Haroun Ag Said, nom de guerre Abou Jamal, was a Malian Tuareg rebel and commander, and a close confidant of Iyad Ag Ghaly.

== Biography ==
Little is known about Said's early life. Said took part in the Tuareg rebellion of the 1990s, where he was seriously injured in the throat. Following the peace agreements that concluded the rebellion, he joined the Malian Army. He served for seven years as a second lieutenant in the Léré garrison and was company commander in Diabaly for a time. During this time, he rose to the rank of lieutenant colonel.
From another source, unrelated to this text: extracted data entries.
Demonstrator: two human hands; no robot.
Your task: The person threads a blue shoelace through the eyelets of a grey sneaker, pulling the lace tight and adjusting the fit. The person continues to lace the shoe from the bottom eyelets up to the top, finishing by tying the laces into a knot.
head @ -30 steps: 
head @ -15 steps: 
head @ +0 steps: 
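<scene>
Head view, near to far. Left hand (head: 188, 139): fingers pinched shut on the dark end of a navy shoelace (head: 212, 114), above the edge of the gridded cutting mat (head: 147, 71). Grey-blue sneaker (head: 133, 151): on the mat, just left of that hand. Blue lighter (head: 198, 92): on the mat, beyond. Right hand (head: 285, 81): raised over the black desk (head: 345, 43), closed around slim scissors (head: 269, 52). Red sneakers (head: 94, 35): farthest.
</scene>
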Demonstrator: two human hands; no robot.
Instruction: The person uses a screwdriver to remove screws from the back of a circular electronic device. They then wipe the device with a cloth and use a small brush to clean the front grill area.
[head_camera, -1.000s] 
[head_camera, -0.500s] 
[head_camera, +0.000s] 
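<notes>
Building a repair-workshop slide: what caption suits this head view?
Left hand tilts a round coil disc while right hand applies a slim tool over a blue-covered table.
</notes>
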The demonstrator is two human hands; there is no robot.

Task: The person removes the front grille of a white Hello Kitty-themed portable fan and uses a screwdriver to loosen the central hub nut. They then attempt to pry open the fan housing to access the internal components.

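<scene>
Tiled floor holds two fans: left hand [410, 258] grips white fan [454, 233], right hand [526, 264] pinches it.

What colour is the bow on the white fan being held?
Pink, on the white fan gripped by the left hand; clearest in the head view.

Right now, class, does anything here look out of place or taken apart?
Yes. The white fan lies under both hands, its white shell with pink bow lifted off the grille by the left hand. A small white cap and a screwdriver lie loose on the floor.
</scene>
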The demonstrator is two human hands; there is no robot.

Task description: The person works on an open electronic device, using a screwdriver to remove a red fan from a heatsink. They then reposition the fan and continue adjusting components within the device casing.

Said deserted from the army in 2006 to join the May 23, 2006 Democratic Alliance for Change (ADC) and fought under Iyad Ag Ghaly. He disarmed following the Algiers Accords. In May 2008, he led fifty men in an attack on the garrison in Diabaly, killing one Malian soldier. He rejoined Iyad Ag Ghaly in Ansar Dine when the Mali War broke out in 2012, and was said to be his right-hand man and a senior figure in the movement. In January 2013, he commanded jihadist forces at the Battle of Diabaly. While he captured the city, he was forced to flee due to French intervention.

Said was killed on April 29, 2014, by French special forces in Borisa, Kidal Region. According to MINUSMA, he and two other fighters were killed in a vehicle. A French army spokesman, without naming Said, stated a militant "died with weapons in his hands", and claimed two other combatants surrendered to French forces.